[Date Prev][Date Next][Thread Prev][Thread Next][Date Index][Thread Index]
gnubol: Re: which parser tool

To: gnu-cobol@lusars.net
Subject: gnubol: Re: which parser tool
From: RKRayhawk@aol.com
Date: Sat, 20 Nov 1999 14:56:09 EST
Delivered-To: gnu-cobol-outgoing@wallace.lusars.net
Reply-To: gnu-cobol@lusars.net
Sender: owner-gnu-cobol@wallace.lusars.net
In a message dated 11/20/99 9:28:19 AM EST, mck@tivoli.mv.com writes:

<< 
 I don't want to appear to be on the stump for pccts again 
...
>>


Advocacy of each tool is, IMHO, highly relevant now. Any advocate should also 
be free to openly review and appreciate more than one alternative. Please do 
advocate!

The basic concern I have with PCCTS is that it is left-hand reduction. I 
acually don't know that that is bad. But it seems to me that we are lost if 
we reduce on the left and encounter junk. We are lost in the sense that the 
earlier reductions may have commited emissions to semantics, which at best 
become orphanned partial sequences. 

To try to avoid that we must discipline ourselves to put the actions only at 
the real end of a complete syntactic group. That just becomes right hand 
reduction in disguise.

To be honest the problem is almost within my grasp but not quite.  If we do 
not actually exploit a lookahead greater than k=1, then the basic difference 
between LH and RH reduction is that RH reduction is using a stack to preserve 
what it has not yet completely reduced. That internal data structure suggest 
to me a better possibility of error handling. ((There are other features of 
specific tools that go beyond this basic difference, which are great to hear 
about)).  But like I say this is just out of reach for me, I can not say that 
I see clearly that the presence of the stack positions us to be more robust, 
but I do _feel_ like it.

A high level consideration here is how much specificity for errors do we want 
in the parser(s). That discussion is ongoing.  But I think it is true that if 
my view is not taken, and therefore if we have fairly minimum specificity for 
errors in the parser(s) this matter of the value of the stack to error 
handling infact would not matter.

My view of a COBOL program is very different than that implied by some other 
commenters.
I do not view a COBOL program as something that might be valid, I view it as 
something that is almost certainly wrong. I have said enough about all that, 
but perhaps this will help.

All of the available tools get us into the really silly fantasy that the 
rules of our grammar are a hierarchy. The industry nomenclature requires that 
the highest level of the hierarchy be called the start rule. It is commonly 
quipped that in right-hand reducers the top is really the stop rule. But 
those who join this interaction are sufficiently astute to understand that it 
is all the same.

But you see, the entire concept is inapplicable.  Hierarchies are great. the 
ability to subsume rules into other rules is fine. But that is not what is 
out there.

There have been a few posts that pointed to and commented on the syntax rules 
available at the University of Amsterdam. That is a great example.  Really 
good.  Its big.  It has one summary comment about 1100 rules, if I remember 
correctly.  But note that it is entirely an optimistic grammar. 
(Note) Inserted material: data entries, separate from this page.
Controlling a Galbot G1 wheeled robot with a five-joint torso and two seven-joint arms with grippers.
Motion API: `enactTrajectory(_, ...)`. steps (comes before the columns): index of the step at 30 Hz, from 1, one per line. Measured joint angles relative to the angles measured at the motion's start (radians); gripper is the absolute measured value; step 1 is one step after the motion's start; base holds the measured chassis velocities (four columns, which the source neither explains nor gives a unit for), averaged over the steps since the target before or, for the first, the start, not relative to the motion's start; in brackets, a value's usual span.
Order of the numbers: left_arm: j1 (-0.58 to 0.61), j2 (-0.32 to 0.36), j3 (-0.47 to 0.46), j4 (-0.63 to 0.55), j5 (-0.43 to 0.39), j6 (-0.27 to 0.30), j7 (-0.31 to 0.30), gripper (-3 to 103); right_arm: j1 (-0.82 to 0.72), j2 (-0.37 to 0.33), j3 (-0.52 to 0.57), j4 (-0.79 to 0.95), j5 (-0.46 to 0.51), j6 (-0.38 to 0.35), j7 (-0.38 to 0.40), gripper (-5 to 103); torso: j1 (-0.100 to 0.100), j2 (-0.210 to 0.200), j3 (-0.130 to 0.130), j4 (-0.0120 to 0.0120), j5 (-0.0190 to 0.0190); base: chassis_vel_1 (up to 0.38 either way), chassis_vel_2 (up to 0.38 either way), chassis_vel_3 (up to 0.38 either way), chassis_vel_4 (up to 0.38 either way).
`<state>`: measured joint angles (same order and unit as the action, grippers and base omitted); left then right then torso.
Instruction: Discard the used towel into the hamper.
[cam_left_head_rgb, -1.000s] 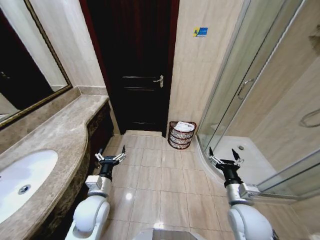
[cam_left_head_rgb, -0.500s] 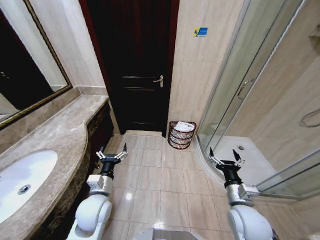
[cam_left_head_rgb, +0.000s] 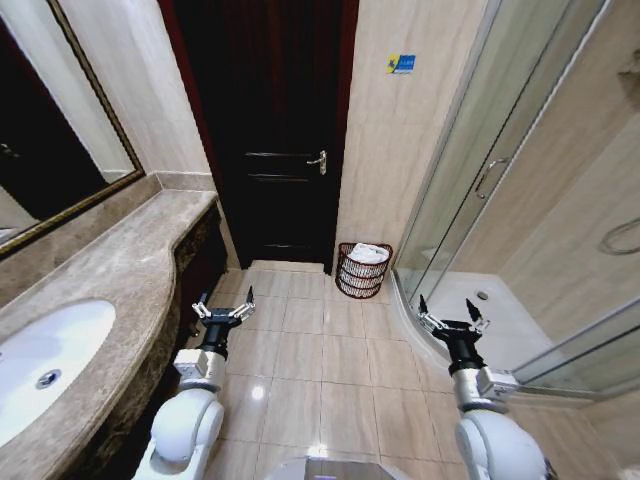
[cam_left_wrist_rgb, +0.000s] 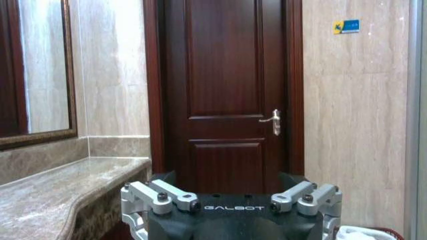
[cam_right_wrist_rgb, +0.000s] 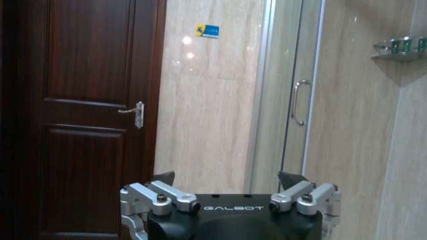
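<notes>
Beside door, hamper — towel apparently inside

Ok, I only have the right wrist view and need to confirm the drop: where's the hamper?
Observer: The hamper stands on the floor against the wall, between the door and the shower.
Operator: Anything in it?
Observer: A white towel lies in its top.
Operator: And the left gripper?
Observer: The left gripper is open and empty beside the counter; the right gripper is open too.
</notes>
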<state>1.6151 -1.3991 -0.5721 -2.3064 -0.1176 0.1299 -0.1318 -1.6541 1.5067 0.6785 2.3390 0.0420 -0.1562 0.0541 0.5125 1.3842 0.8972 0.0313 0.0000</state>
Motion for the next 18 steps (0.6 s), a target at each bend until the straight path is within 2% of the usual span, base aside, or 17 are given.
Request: enactTrajectory(18,0.0,0.0,0.0,0.001,0.0,0.0,0.0,100,0.0,0.0,0.0,0.0,0.0,-0.001,0.0,100,0.0,0.0,0.0,0.0,0.0,0.0,0.0,0.0,0.0)
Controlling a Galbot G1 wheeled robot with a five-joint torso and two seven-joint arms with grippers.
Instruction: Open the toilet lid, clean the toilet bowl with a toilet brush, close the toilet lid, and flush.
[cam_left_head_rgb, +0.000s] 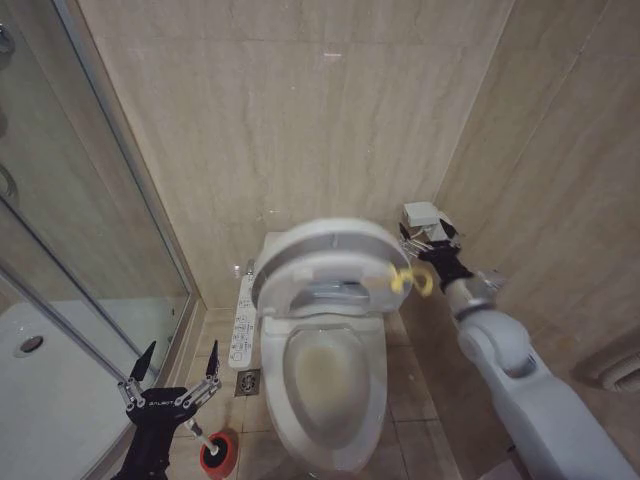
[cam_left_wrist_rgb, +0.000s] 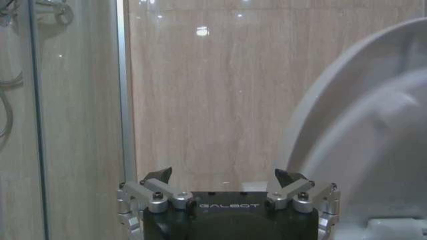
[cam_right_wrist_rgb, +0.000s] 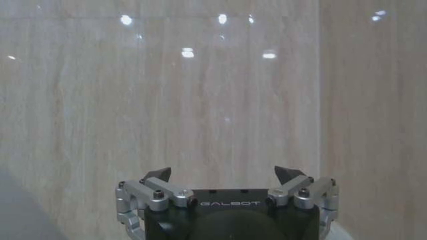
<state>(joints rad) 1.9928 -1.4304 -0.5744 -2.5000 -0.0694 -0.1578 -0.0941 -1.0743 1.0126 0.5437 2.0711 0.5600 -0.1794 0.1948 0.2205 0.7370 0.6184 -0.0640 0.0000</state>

It is a brilliant piece of work. But it is intended as an aid for remediation 
work (relating to Y2K).  It can legitimately assume programs are reasonably 
close to correct.  The arithmetic productions each errors like air. That is 
fine for what they are up to.

But real programs have clauses in the wrong sequence, clauses occuring the 
wrong number of times, wrong statements imbedded within other statements, 
damaged code that could orphan subsequent valid code.
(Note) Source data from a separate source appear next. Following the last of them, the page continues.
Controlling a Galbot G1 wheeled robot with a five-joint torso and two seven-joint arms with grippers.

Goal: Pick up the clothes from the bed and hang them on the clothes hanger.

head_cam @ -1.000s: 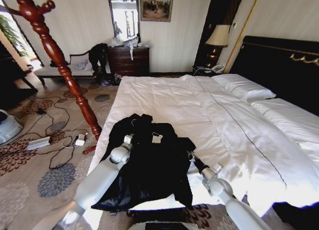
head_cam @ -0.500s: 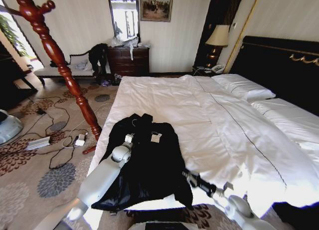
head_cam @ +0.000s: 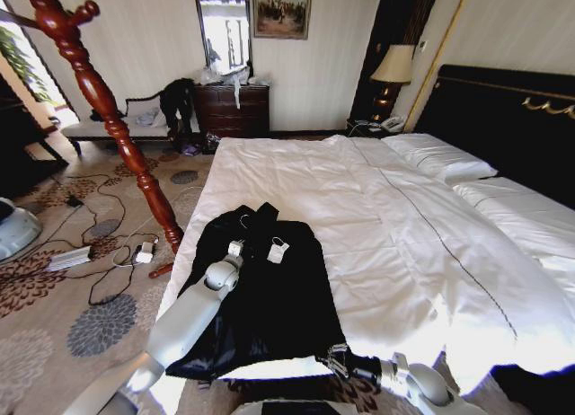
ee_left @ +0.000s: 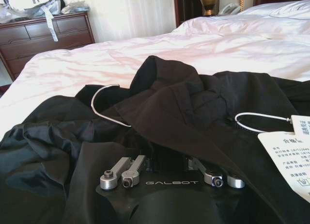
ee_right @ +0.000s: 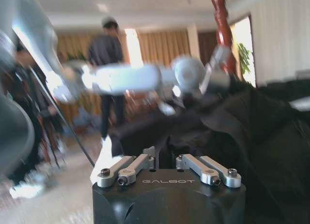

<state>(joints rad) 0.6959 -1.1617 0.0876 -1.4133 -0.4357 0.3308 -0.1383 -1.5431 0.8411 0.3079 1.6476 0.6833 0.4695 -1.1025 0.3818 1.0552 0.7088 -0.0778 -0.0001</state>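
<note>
Clothes [head_cam: 269, 298], one long black coat-like garment with a white tag [head_cam: 278, 250], lie spread across the near corner of the bed [head_cam: 377, 217], nothing yet lifted and the clothes hanger [head_cam: 99, 101] standing bare on the carpet to my left, so by my reckoning the whole job is ahead. My left gripper [head_cam: 233, 251] reaches out low over the collar, its fingers pressed into the black folds where I cannot tell if they grip. My right gripper [head_cam: 337, 359] hangs off the bed's near edge by the hem, its fingers hidden too.
</note>
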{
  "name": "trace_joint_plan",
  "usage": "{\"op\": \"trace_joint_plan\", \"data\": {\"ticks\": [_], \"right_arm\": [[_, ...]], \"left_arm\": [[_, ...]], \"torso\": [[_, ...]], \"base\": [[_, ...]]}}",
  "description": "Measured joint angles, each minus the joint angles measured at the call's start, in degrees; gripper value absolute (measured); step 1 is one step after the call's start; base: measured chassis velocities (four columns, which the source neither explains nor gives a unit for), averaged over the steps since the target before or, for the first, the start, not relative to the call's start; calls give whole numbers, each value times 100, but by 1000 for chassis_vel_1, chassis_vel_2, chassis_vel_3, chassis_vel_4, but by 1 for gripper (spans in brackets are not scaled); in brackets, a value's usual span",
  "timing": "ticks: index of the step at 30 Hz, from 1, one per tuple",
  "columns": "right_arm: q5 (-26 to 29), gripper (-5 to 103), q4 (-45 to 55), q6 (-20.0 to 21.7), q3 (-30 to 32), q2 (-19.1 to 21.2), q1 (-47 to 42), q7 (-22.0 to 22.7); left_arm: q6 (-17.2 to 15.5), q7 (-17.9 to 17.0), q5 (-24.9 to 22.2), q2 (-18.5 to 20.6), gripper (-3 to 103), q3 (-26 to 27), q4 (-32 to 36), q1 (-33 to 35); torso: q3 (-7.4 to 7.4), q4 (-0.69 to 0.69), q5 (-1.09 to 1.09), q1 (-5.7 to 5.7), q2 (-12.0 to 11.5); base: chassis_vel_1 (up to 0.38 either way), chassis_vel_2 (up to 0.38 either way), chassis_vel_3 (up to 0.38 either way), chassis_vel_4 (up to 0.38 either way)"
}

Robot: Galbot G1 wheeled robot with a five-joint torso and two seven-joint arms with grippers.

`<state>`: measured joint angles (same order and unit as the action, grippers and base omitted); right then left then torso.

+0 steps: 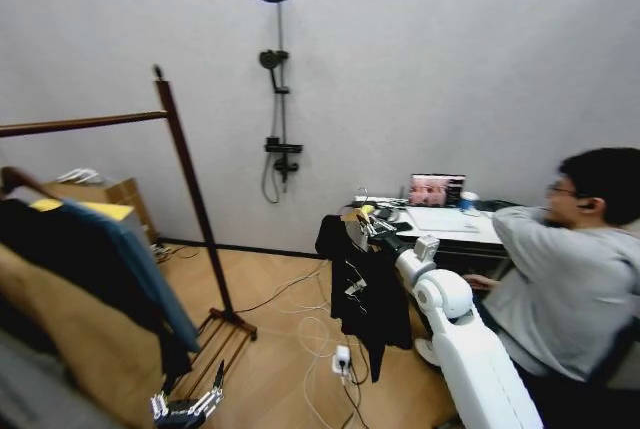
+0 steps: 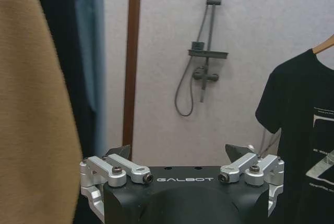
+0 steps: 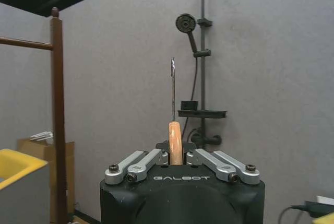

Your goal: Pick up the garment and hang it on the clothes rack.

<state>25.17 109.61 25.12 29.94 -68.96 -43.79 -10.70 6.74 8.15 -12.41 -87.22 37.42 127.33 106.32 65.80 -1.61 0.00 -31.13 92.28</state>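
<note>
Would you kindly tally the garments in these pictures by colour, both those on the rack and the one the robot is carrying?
Black: 1, the garment on its hanger, held up by the right gripper, away from the clothes rack
Navy-blue: 1, the navy-blue coat on the rack
Tan: 1, the tan coat on the rack
Total: 3
The left gripper hangs open below the coats.

One black garment (image 1: pixel 368 289), one clothes rack (image 1: pixel 190 184), perhaps three coats (image 1: pixel 95 279), two grippers (image 1: pixel 185 409).

Even, soft indoor light on the plain grey wall (image 1: pixel 420 69)
We see blur and bending at the head view's edges, no glare
</note>
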Motion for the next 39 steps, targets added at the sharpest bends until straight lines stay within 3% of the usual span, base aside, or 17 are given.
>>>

The thing I am after is this notion of the hierarchy leading naturally up.  
Wrong! Not in real code!  The hierarchies do not lead up to the top, and they 
frequently do not lead up properly in their own neighborhood. 

So I end up in the position that stands on the foundation of considerable 
error productions (which some dissagree with). And my exact sense, very 
generally, is that we can only use the available tools a little bit.  And in 
that sense, I consider what is the best underlying algorithm replete with 
specific internal data structures, if our objective is to handle whatever 
syntax in whatever order.  That is much different than an optimistic grammar.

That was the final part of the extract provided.